ERNST JUNGER ON WHY TROTSKY LOST TO STALIN

Trotsky or Stalin? Take your pick.
by Ernst Jünger

Editor: The revolutionary conservative writer Ernst Jünger had some good insights into why the mercurial genius of the Russian Revolution, Leon Trotsky, lost out to the more stolid and sneaky talents of his rival Stalin. He ably expressed these in his 1930 review of Trotsky's memoirs "My Life" for the German National Bolshevik journal Widerstand. The gist of Jünger's analysis is that Trotsky, as a heavily Westernised metropolitan Jew, was left high and dry as "the essentially Russian aspect of this phenomenon began to become clearer."

Trotsky’s Memoirs (Original source: Trotzkis Erinnerungen von Ernst Jünger, Widerstand, 5/2 (1930), pp. 47-51.)

The study of these very insightful memoirs, which are available from S. Fischer publishers, will come easiest to anyone who knows how to look through the author’s eyes. Trotsky is a rationalist, albeit a rationalist of the most determined kind, who is by no means content with the order of things as they appear within the limits of knowledge. Rather, he is always ready to realise this order within the realm of Being [diese Ordnung im Sein verwirklichen] – provided the necessary conditions are present, i.e. if he has the power.

It may seem strange to associate this name, which is inseparably linked with one of the greatest processes of destruction in modern history, with the notion of order. And yet, it is justified. Readers who may have certain  preconceptions about the nature of the Russian revolution, such as those that are widespread in our country, will be surprised to find a precise mind educated in political economy, western philosophy and the dialectics of class struggle, who in an afternoon discussion probably has engaging things to say about French novels, impressionist painting, and different kinds of duck hunting too.

To learn about the Scythian-barbarian aspect of this revolution, one has to consult other sources. This one mainly comprises its theoretical framework, its method of secret and open preparation, and its organisational principles of seizing and maintaining power. It is no coincidence that it fell to Trotsky to mould the prime instrument of its power, the Red Army, or that the task of scientific rationalisation – above all, the electrification of the armaments industry – was assigned to him when he seemed to become a risky incumbent of his position.

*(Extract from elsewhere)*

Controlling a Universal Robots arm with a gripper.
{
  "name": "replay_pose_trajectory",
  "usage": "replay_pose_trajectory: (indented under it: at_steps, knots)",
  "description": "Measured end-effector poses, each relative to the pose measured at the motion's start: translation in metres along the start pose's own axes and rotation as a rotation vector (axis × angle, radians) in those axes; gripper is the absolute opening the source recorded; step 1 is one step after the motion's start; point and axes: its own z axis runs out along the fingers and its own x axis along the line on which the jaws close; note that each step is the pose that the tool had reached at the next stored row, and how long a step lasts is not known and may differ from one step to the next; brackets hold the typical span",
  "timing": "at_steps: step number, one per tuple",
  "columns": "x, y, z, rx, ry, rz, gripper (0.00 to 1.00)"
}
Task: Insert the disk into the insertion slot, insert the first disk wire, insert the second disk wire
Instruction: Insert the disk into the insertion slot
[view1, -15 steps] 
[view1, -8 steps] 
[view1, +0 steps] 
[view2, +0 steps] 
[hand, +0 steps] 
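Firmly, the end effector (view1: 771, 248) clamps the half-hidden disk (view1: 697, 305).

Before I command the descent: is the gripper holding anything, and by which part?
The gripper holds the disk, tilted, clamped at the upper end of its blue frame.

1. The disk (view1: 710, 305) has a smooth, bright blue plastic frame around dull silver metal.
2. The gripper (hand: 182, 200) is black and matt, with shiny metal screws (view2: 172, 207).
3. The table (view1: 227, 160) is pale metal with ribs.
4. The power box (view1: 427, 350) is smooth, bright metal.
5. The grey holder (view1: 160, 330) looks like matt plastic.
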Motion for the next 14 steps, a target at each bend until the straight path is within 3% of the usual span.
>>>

In these roles, he achieved significant feats. Inasmuch as the revolution was a western occurrence, it is fair to say that it was his real element. His star, however, was bound to fade to the extent that the essentially Russian aspect of this phenomenon began to become clearer. Here Trotsky treads on increasingly uncertain ground. His eyes are blind to the powers emerging from the soil, whose onset eludes his calculation. What he sees about them is only their personified aspect – that is, the new men gradually gaining control. He despises them as petit-bourgeois, nationalists, thermidorists and falsifiers of Marxist and Leninist ideas, yet he cannot help being out-manoeuvred in a way that is inexplicable to him.

If Trotsky were a pure theorist, then one might accept the dictum that is the unspoken motto of his memoirs, “against stupidity even gods fight in vain”, as an adequate excuse, albeit only from his own point of view. But since he is also a high-ranking practitioner, the excuse is insufficient: human stupidity, after all, is a certain factor – an important real element that every actor, especially the politician, has to take into account.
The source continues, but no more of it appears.